Recibo un whatsapp. Es de un amigo de la universidad que lleva en Madrid 15 años trabajando. Se volvió urbanita, hipster, ultrafan de la vida madrileña, la modernidad, la vorágine de la gran capital, los conciertos, las multinacionales, los bares transgresores. Un periodista bandera, reconocido en su sector en un periódico nacional de los más leídos. Ha viajado por todo el mundo trabajando y su agenda de contactos es envidiada. «Me he venido a vivir a Aragón al pueblo de mi novia. La idea es quedarnos, llevamos ya dos meses asentándonos y estamos felices. No podíamos más». No doy crédito. Le llamo. Da apagado. No tiene cobertura, pienso. ¿En qué pueblo estará? Al rato me devuelve la llamada. «Estaba telereunido, la cobertura aquí es buena. En Aragón estáis mucho mejor de lo que imaginaba. ¡Este pueblo tiene de todo!». Está entusiasmado. Me cuenta toda su felicidad. Está teletrabajando en el mismo periódico, va y viene a Madrid cada dos semanas en Ave y mantiene su actividad normal. Está perfectamente conectado en un municipio de mil habitantes. Ella también teletrabaja, es ingeniera. Viven, pueden ahorrar y viajar. Disfrutan la calidad de vida rural, de la familia y los amigos y (cuando el covid lo permita) darse algún homenaje madrileño que no podían permitirse pese a tener los dos un buen empleo. Los costes de vida y los ritmos les resultaban asfixiantes, y el covid ha sido la gota final. Son unos valientes que se han dado cuenta de cómo poner en la balanza lo que verdaderamente importa y cuyas empresas han entendido las ventajas de la flexibilidad y el teletrabajo. «No ha sido una idea precipitada, llevamos tiempo valorándolo y conocemos la zona. Creo que si podemos compaginar el trabajo esto va a ser para mucho tiempo…Estoy a dos horas de la playa, tres de Madrid, a 5 minutos del centro de salud. Puedo ahorrar, respiro aire limpio, conozco a gente maravillosa que nos ha acogido fenomenal, y el pueblo es una preciosidad», me cuenta. Es como escucharme a mi misma. Recordamos viejos tiempos y cómo yo me vine a Alcañiz hace ya también 14 años covirtiéndome en defensora ruralista cuando confiar en el potencial de los pueblos no estaba de moda. Como ellos, muchos jóvenes en edad de construir un proyecto de vida familiar están tomando decisiones que hay que facilitar urgentemente. Allanarles el camino para que puedan arraigarse es una de las oportunidades que nos brinda el covid-19.
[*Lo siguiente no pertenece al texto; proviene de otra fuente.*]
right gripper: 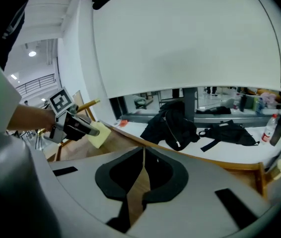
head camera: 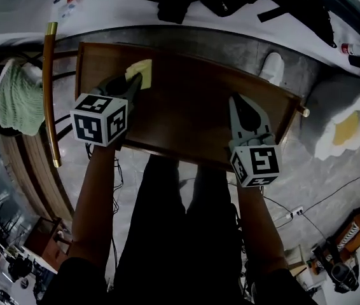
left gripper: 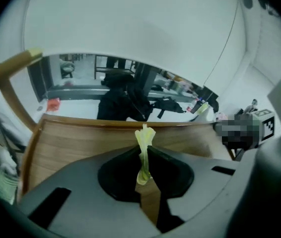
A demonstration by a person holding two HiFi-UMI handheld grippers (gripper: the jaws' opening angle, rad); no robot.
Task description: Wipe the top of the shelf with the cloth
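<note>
1. The left tongs (head camera: 137, 81) are clamped on the yellow cloth (head camera: 140, 70) — a pinched fold stands up between their tips.
2. The cloth sits over the far left part of the wooden shelf (head camera: 193, 110) top.
3. The right tongs (head camera: 236, 100) are together and hold nothing. They are over the shelf's right part, well apart from the cloth.
4. A dark jacket (right gripper: 173, 125) lies on the white surface (right gripper: 245, 152) beyond the shelf.
</note>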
Esta es mi buena noticia de la semana. Os la quería contar porque no hay quien vea la luz estos días en los que ni el malabarista más experto se atrevería a avanzar en este camino de pinchos que atravesamos. La incertidumbre es un abismo cuyo vértigo llevamos casi ocho meses esperando a saltar. Pese al covid acorralándonos, impidiéndonos ver el horizonte más cercano, unos datos de contagios que espeluznan, y unos políticos inmersos en una moción de censura de bochorno, hay vida más allá, incluso en el medio rural. Los pueblos de Aragón, a los que se ha protegido con el confinamiento perimetral de las capitales, aún podemos movernos entre nosotros. A partir del lunes, lo haremos solo comiendo bocatas de excursión o tapeando en terrazas, pero, dadas las circunstancias, es una enorme ventaja de la ruralidad. Hay rayos de luz otoñal en nuestros pueblos, donde solo los valientes ven belleza en la caída de la hoja.